Tanto per cominciare, il Quantitative easing, oltre ad essere in fase di estinzione e a non dover costituire pertanto, argomento di accanite dispute, non ha portato solo danni alla Germania. Il surplus commerciale che vede la Germania violare indisturbata le regole dell’Unione, non è ostacolato dall’aumento della liquidità, che anzi ne costituisce un alibi; inoltre, i bassi interessi dei Fondi pensione tedeschi, che hanno alienato qualche simpatia al governo, non si innalzerebbero certo con una moneta euronord ancora più forte; ma è soprattutto l’export di Berlino che rischierebbe il crollo, se la moneta utilizzata da quelle parti fosse il frutto di una rivalutazione, speculare ai rischi di una megasvalutazione nella zona Sud.
Non a caso è possibile trovare un accordo tra punti di vista agli antipodi, come quello di Tremonti e quello di Varoufakis, sul fatto che solo un accordo politico tra tutte le nazioni Ue possa garantire da un disastro nel caso di una modifica dei rapporti dei singoli Paesi con l’euro.
Insomma, anche i Tedeschi, a partire dalla loro leader, sono tenuti a capire che la fobia storica nei confronti dell’inflazione non significa fare confusione sulle cause che la possono provocare: ai giorni nostri un aumento del prezzo della benzina conterà molto di più delle residue bombe di liquidità della Bce.
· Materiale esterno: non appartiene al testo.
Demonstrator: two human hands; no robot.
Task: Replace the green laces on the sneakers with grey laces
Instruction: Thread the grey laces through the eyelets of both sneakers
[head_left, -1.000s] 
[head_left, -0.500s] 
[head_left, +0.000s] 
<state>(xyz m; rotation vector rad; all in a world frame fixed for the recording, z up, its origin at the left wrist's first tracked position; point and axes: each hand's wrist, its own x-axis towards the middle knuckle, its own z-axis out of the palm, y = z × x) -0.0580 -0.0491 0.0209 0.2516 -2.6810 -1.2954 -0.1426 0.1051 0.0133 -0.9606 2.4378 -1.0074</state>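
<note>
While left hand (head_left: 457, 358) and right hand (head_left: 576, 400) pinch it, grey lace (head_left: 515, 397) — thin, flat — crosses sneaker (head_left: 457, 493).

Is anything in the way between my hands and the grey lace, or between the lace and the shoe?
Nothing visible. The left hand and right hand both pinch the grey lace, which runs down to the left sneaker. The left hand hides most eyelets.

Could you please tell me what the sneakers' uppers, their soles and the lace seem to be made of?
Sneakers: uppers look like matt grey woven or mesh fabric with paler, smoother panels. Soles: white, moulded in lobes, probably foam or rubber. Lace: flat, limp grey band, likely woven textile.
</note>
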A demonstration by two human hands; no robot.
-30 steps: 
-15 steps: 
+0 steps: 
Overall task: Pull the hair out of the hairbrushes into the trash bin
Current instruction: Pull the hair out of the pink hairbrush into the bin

Anche se, si sa, le fobie sono dure a morire: noi, per conto nostro, abbiamo quella dello spread, un problema reale, certo, ma chiamato in causa a ragione come a torto. Basti pensare alle recenti virate di d’Alema di fronte a variazioni limitate, che per di più si stanno verificando ovunque in Europa e a volte più che da noi (vedi la Francia e il pericolo Le Pen). Mentre, tra l’altro, il vero problema non è lo spread in quanto numerino, ma semmai il tasso di interesse sui Bot decennali che rappresenta i costi reali della s/fiducia dei mercati nei nostri confronti.
Concludendo. Possiamo generosamente elargire la nostra comprensione alla leader di Berlino, per lo stato confusionale che ha determinato la sua sconfitta. I suoi populisti la stanno mettendo in stato d’assedio e dentro al suo partito i dissensi stanno crescendo e davvero in questo ambito la xenofobia montante è un dato allarmante di cui tutti dobbiamo tenere conto.
A questo punto però. il discorso va allargato: un testimone acuto quanto mai della realtà internazionale come Lucio Caracciolo, ci segnala che questo elemento di debolezza potrebbe vedere tangibili ripercussioni anche sul Mediterraneo: i Tedeschi, infatti, stanno aumentando sensibilmente le spese militari.
La frenata dei profughi sul corridoio dei Balcani non gli basta più. Possibile vederli, prima o poi, a pattugliare il Mediterraneo: uno scenario sinistro con un solo risvolto non negativo. Forse cominceranno a capire che quanto di tragico capita da anni nel Mare nostrum riguarda anche loro e le alleanze di oggi si potrebbero modificare. La partita, le partite continuano.